Q: There’s a myth out there that maybe there needs to be a human involved for identity verification. The truth is that the more automation you have, the better the customer experience is – there’s less wait time and fewer time taxes in the process. It also saves the government a substantial amount of money. Is that what you’re finding?

A. You are always going to need to have capacity for people that prefer to do business in-person. That can’t go away and should be part of governmental functions. However, today we can verify the vast majority of the population through online or mobile channels and do it in a way where we have a lot of certainty that they are not a fraudster. The identity verification technologies that solve for this are getting much more accurate and resilient. The flip side is that this is a constantly evolving space where the bad actors are evolving as well. You can’t use static approaches, you need to have dynamic approaches because the population looks different over time, both from a constituent and fraudster perspective.

Q: When I think about dynamic technologies that are being used by fraudsters, my brain goes immediately to artificial intelligence. How are AI and Machine Learning having an impact on the space?

A. The headlines are focused around deepfakes and how easy it is to produce realistic copies of voices and other biometric data. Those can pass some of the biometric verification technologies in the market today. We’ve got to look holistically at identity elements and not just use a single point of identity verification or identity authentication.

Q: How can the government keep up with dynamic change?

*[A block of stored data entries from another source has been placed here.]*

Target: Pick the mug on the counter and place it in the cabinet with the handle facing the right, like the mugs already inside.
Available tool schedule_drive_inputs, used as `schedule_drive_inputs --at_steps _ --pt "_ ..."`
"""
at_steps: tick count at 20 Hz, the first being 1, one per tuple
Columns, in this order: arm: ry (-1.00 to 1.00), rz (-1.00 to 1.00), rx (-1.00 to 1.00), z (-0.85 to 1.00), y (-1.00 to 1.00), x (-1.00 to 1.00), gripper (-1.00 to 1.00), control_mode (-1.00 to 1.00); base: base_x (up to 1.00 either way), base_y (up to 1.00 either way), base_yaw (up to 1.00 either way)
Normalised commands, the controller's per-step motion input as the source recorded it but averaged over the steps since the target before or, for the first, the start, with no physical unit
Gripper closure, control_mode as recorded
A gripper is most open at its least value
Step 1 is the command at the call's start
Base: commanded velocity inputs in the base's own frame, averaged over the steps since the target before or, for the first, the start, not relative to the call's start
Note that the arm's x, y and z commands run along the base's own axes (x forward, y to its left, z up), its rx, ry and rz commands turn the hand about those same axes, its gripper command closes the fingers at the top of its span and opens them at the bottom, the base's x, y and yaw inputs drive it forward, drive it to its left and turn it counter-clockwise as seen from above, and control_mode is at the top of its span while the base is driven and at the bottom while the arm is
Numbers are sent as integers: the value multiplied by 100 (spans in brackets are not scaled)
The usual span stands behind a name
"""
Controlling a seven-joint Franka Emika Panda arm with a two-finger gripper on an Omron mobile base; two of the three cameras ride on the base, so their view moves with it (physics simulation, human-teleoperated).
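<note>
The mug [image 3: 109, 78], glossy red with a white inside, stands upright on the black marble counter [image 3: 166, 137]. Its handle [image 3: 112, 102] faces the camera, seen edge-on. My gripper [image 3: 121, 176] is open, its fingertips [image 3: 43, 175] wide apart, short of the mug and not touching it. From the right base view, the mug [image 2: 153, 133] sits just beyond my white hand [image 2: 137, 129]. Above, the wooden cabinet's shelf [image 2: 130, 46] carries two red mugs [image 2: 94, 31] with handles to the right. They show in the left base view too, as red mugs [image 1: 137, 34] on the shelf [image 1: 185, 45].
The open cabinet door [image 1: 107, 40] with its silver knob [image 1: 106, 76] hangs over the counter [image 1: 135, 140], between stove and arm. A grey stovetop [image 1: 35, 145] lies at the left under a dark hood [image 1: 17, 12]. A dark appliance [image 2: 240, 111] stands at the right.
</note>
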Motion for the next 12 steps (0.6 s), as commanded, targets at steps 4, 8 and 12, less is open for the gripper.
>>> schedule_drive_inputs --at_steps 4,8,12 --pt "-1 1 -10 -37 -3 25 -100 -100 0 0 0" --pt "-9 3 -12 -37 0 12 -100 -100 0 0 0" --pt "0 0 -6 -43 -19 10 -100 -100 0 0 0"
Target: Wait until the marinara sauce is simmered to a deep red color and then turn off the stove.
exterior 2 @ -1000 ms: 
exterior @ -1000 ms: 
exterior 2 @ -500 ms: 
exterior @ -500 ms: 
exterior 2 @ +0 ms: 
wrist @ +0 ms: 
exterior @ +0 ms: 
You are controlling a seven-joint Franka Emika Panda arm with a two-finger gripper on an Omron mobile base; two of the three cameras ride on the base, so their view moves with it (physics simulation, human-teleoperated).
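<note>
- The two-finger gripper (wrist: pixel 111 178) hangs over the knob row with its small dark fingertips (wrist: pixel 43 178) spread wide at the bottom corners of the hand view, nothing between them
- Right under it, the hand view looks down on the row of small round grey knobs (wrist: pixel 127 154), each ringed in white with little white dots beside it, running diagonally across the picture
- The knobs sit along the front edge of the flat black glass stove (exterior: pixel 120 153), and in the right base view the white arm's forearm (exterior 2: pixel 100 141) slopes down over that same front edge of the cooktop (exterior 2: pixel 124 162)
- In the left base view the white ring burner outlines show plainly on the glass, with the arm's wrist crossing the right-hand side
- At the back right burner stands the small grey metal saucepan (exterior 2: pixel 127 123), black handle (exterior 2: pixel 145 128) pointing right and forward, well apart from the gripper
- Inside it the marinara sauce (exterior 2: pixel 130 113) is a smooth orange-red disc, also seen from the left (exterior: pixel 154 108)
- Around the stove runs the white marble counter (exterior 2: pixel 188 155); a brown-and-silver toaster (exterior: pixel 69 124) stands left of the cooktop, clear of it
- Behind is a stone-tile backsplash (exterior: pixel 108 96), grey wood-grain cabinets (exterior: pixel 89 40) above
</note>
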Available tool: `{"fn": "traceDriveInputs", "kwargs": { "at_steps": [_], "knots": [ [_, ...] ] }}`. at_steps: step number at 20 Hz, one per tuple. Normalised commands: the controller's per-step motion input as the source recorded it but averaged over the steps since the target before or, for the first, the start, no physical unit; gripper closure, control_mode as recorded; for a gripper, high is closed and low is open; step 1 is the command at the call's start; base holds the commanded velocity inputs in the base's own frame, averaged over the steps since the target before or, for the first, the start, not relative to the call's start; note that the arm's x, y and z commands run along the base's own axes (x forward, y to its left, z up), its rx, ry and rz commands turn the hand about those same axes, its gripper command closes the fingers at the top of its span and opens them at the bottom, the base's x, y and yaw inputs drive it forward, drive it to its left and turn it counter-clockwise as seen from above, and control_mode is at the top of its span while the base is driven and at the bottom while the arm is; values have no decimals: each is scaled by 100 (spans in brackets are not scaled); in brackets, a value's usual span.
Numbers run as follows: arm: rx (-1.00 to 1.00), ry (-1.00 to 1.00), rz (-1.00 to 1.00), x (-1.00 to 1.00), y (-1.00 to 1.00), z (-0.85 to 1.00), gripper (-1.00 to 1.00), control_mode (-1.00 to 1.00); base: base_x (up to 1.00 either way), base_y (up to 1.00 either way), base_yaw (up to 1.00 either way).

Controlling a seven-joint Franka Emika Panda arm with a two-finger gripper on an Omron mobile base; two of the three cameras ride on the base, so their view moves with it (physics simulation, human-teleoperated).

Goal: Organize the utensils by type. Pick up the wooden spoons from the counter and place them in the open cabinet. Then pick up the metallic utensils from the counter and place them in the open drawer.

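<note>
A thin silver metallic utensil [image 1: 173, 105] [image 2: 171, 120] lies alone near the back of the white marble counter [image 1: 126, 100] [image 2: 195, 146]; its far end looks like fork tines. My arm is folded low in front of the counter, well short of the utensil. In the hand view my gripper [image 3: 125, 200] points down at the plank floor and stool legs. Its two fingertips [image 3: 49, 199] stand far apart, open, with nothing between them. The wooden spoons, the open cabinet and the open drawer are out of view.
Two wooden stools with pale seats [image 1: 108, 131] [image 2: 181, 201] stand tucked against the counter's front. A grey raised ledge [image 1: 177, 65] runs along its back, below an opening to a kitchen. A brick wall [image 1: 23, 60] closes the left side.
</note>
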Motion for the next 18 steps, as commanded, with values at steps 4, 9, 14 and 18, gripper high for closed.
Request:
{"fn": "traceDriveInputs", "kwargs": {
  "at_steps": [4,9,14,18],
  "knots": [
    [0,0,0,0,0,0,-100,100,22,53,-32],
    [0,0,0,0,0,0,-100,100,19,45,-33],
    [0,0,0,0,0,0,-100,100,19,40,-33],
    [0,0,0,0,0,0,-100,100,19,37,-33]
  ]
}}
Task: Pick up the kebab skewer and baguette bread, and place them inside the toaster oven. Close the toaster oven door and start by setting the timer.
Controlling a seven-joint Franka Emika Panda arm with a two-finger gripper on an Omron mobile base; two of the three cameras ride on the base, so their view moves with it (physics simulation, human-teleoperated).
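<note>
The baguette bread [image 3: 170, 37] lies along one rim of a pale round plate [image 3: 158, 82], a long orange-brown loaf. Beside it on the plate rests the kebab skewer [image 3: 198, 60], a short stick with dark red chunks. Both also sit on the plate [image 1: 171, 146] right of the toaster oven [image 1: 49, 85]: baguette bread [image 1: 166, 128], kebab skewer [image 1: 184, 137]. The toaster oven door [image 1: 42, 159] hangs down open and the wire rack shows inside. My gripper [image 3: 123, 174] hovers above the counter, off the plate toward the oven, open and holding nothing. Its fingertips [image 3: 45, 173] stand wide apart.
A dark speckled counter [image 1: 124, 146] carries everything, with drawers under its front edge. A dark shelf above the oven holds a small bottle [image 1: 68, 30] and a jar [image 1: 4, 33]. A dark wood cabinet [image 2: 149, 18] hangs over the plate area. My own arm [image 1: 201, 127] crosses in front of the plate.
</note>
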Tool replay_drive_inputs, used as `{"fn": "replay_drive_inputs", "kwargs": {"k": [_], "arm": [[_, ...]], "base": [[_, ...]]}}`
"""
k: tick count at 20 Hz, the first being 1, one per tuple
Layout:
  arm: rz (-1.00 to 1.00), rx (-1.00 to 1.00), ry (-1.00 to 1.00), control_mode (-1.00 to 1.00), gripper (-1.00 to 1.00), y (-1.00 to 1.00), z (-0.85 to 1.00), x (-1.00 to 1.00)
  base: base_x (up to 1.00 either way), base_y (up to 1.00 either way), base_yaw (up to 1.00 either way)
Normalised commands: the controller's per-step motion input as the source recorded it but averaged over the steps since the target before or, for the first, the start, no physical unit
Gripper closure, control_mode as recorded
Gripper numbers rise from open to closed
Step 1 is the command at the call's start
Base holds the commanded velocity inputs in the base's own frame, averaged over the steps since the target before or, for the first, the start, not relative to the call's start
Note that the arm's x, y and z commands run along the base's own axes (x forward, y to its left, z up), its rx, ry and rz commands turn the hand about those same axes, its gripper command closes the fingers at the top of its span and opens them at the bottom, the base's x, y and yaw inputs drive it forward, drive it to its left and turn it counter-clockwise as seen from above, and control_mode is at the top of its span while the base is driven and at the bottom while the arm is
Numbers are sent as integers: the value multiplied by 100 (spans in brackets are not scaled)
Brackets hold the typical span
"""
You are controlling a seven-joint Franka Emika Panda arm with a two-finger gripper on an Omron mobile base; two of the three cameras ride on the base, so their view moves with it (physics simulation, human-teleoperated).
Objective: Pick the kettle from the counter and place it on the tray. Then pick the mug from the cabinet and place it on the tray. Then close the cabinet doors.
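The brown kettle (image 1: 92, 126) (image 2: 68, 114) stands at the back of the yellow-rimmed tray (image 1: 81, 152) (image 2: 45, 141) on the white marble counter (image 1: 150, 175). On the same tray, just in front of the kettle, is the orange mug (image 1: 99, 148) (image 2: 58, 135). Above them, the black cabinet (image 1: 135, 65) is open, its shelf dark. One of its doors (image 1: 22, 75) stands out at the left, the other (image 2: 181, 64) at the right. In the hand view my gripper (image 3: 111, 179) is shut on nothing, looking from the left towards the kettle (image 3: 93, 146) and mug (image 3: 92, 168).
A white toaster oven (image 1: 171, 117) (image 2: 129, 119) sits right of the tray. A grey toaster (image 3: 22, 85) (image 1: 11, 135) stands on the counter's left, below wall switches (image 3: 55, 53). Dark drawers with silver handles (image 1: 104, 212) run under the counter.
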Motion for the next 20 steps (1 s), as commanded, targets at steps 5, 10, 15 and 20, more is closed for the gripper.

A. I was working with one state on how they need to modify or think about changes to their contracting to accommodate for machine learning applications. While a lot of their contracting has been set up for SaaS companies, we still need work to do to make it AI/ML-friendly. Adversaries are using AI/ML to overcome the controls that are in place, and if similar technologies are not being used by the government, [the government] is going to struggle.

Q: How did the shift to digital during the pandemic help fraudsters?

A. Fraudsters knew they had an easy target that could be exploited. To tie the Team of Teams model into it, the fraudsters were well-networked and decentralized. They’re good at quickly sharing techniques. There needs to be a large culture shift, similar to what General McChrystal led us through at JSOC, where we became more networked against the adversary, better at information sharing, and better at decentralized execution.

Q: And there are more than just individuals committing fraud, correct? There are nation states involved that are attacking public benefits?

A. The former category exists, I call them “pickpocketers”. There are a lot of people that are pickpocketing the government because it’s easy and there hasn’t been a lot of repercussions. There were far more people who got away with fraud than those that were actually prosecuted. We also need to shut down the attacks that are happening at scale by organized criminal networks. There’s work by the FBI and other law enforcement agencies to go after those enterprises, but a lot of them are overseas as well.

The best remedy is to improve our controls and the identity fraud detection software we’re using so it’s not as easy for them to do what they did. The government also has a stewardship responsibility to make sure it’s not easy to use PII to enroll in an account or go after a benefit. If I steal Brian Chidester’s information, Brian gets notified. Then Brian has to go clear his name and prove it wasn’t you. There’s a lot of time being wasted for people having to fix when someone fraudulently uses their identity.

Q: How do you think the greater push for transparency will affect digital identity going forward?

A. I’ll start with something prominent: user centricity. We need to design these solutions from the user’s point of view. We need to empower the user to understand what data is being collected and how it’s being used. We’ve got a long way to go in terms of rebuilding trust in digital service delivery because of the lack of transparency we’ve had. There’s an opportunity to regain trust by being clear about privacy and giving control to the individual with respect to their identity information.